Last week, my teacher asked, How much meditation is ENOUGH?
I've this quote floating around on Pinterest that says you should meditate 20 minutes a day--unless you're too busy; then you should meditate for an hour. I remember when I learned that asana was a preparation for the seated practice. I was stunned: it was like a wall had fallen down in front of me that revealed a new city, or a mountain. It seemed to make more sense, all this moving and contorting that was my physical practice. I'm pretty sure I didn't learn it in a class, but instead read it in a book. Light on Yoga? The Heart of Yoga? I don't remember now, but I remember feeling like it was a big deal, like that one nugget of information was transformative.
I think the reason it felt so important was because it took yoga out of the exclusively physical context it'd been in and created a space where it had more meaning. It created an opportunity for me to explore some of the questions and feelings I'd been having in a way that went beyond strength, blood flow, contraction and extension.
I suppose the answer to his question, how much meditation is enough is: enough to see the difference in your life. If ten minutes a day doesn't keep you fro cursing at the bad drivers on the road, maybe you need to bump it up a bit. If you lie down at night and your mental voice can't get quiet, maybe you have to cultivate a little more quiet.
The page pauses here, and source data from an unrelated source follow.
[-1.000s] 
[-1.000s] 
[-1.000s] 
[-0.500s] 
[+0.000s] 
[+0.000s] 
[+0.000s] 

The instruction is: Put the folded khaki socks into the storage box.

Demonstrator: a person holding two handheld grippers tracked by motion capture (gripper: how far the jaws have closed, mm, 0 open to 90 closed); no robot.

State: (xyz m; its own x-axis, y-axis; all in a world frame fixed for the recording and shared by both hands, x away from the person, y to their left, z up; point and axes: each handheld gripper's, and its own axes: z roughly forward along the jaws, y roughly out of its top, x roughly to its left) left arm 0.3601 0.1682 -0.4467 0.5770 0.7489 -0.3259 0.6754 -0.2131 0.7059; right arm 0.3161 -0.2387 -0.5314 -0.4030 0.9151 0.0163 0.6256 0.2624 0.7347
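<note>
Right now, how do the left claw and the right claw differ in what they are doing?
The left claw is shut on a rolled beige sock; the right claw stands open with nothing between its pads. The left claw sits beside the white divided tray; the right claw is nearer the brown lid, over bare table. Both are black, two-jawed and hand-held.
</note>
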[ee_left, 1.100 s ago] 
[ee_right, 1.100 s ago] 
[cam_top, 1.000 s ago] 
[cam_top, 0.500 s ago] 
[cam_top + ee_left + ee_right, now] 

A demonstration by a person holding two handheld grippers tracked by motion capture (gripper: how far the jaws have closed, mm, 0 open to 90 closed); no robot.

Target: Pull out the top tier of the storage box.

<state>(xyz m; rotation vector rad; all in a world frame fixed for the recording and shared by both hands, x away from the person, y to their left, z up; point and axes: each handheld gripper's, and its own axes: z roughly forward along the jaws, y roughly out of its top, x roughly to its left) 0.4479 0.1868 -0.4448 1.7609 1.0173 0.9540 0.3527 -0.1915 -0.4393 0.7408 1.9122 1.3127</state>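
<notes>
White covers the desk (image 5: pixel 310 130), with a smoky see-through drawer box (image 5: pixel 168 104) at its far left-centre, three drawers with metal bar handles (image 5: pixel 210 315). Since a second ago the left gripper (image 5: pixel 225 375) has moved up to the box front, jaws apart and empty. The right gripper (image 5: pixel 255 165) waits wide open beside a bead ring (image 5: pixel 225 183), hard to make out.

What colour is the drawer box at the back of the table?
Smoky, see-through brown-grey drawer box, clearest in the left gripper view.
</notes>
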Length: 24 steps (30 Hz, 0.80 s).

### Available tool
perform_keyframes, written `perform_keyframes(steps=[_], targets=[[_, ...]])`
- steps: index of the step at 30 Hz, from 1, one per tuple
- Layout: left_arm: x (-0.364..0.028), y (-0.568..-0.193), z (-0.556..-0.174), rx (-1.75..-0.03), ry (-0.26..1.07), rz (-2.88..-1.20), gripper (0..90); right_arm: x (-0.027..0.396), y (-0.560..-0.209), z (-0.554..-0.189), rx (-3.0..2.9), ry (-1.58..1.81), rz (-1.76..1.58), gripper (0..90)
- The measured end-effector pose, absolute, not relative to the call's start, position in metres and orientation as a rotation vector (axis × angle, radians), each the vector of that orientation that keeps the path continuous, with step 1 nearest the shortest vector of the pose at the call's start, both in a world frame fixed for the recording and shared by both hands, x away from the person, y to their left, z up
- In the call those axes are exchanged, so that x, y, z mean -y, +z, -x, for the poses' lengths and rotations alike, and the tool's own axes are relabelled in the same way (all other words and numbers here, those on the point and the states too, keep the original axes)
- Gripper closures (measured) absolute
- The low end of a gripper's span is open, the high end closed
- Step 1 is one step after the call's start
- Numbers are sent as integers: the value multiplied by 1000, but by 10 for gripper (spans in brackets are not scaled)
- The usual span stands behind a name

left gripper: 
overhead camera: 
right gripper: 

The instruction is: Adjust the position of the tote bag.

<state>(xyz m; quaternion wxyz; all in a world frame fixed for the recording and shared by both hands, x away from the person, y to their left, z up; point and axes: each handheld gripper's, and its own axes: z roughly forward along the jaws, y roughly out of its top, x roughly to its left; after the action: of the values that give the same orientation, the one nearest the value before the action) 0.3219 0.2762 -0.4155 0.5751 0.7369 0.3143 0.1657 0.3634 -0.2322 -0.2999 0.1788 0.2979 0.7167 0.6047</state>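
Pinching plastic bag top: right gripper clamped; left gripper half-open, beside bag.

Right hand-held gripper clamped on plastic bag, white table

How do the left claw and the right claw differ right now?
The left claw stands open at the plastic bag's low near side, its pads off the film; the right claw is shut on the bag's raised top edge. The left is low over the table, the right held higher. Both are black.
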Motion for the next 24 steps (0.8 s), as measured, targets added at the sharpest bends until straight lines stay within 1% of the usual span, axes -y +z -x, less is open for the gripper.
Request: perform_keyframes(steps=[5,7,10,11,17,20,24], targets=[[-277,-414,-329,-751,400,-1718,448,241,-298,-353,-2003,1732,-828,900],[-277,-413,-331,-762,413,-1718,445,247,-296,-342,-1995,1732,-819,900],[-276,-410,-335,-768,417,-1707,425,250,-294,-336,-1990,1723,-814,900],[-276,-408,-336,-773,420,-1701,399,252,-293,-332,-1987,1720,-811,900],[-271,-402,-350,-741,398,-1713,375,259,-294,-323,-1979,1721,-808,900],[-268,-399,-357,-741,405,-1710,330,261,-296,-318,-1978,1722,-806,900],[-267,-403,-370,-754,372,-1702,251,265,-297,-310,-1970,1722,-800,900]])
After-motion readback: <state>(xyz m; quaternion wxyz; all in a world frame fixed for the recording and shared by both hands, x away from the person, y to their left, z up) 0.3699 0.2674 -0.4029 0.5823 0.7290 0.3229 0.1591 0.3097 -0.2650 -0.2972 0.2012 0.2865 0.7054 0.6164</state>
I myself get stuck around the 11-minute mark, somewhere between 11-13-minute range. I can't quite make it over the hurdle to that nice, tidy quarter-hour mark. It takes lots of tools for me to help in my seated practice, too. Without a nyasa, a specific place to rest my awareness, I'm toast.
Most days I use mantra. You know, writer-language-lover: it stands to reason mantra is my hook. Some days I need a visualization technique I can listen to or guide myself through. I try to hold one minute in every seated practice for silent awareness.
It's the longest minute I've ever experienced. Every day.
My physical practice feels like it yields dividends (as icky as that makes me feel to even say it.) I sleep well, my digestion is regular, I can bend over to tie and untie my shoes without heaving a great sigh. I can carry groceries up three flights of stairs without having to stop to rest.
Still, that might be the easy stuff. I'm still pretty judgmental, and though I've gotten better at waiting for some things, I'm still pretty impatient. If my seated practice were really working, wouldn't I be one of those yogis who's never bothered by the struggle of life? Wouldn't I tolerate waiting or struggling with more detachment and equanimity?
Maybe, like Lucy van Pelt says to Charlie Brown, the mere fact that I realize that I have a problem indicates that I am not too far gone.
So clearly, 11 minutes is not enough to help me become a more compassionate, less reactive human being. I gotta go. If you need me, I'll be sitting.